- _TO DO_:
Extract the complete listing and output it unchanged.

- _DATASET CONTENT_:
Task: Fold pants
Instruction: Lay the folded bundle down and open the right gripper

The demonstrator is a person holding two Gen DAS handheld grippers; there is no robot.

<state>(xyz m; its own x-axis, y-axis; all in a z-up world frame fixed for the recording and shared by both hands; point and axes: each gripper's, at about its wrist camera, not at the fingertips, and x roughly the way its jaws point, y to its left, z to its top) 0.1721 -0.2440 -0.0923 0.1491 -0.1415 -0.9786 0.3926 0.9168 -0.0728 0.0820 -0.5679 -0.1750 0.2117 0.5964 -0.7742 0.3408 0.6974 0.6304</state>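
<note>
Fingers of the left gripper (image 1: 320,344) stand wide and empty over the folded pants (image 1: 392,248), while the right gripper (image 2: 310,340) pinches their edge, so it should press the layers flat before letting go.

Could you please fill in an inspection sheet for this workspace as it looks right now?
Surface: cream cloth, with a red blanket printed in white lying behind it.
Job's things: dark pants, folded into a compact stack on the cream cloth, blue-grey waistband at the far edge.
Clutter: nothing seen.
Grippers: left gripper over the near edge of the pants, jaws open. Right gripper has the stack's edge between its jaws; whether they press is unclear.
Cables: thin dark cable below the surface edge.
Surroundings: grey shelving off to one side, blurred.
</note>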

- _WRITTEN SOLUTION_:
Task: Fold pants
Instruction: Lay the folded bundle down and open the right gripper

The demonstrator is a person holding two Gen DAS handheld grippers; there is no robot.

<state>(xyz m; its own x-axis, y-axis; all in a z-up world frame fixed for the recording and shared by both hands; point and axes: each gripper's, at about its wrist camera, not at the fingertips, and x roughly the way its jaws point, y to its left, z to its top) 0.1721 -0.2440 -0.0923 0.1491 -0.1415 -0.9786 0.3926 0.9168 -0.0728 0.0820 -0.5679 -0.1750 0.2117 0.5964 -0.7742 0.3408 0.6974 0.6304</state>
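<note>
Fingers of the left gripper (image 1: 320,344) stand wide and empty over the folded pants (image 1: 392,248), while the right gripper (image 2: 310,340) pinches their edge, so it should press the layers flat before letting go.

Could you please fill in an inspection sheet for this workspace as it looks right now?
Surface: cream cloth, with a red blanket printed in white lying behind it.
Job's things: dark pants, folded into a compact stack on the cream cloth, blue-grey waistband at the far edge.
Clutter: nothing seen.
Grippers: left gripper over the near edge of the pants, jaws open. Right gripper has the stack's edge between its jaws; whether they press is unclear.
Cables: thin dark cable below the surface edge.
Surroundings: grey shelving off to one side, blurred.
</note>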

The full answer has now been given.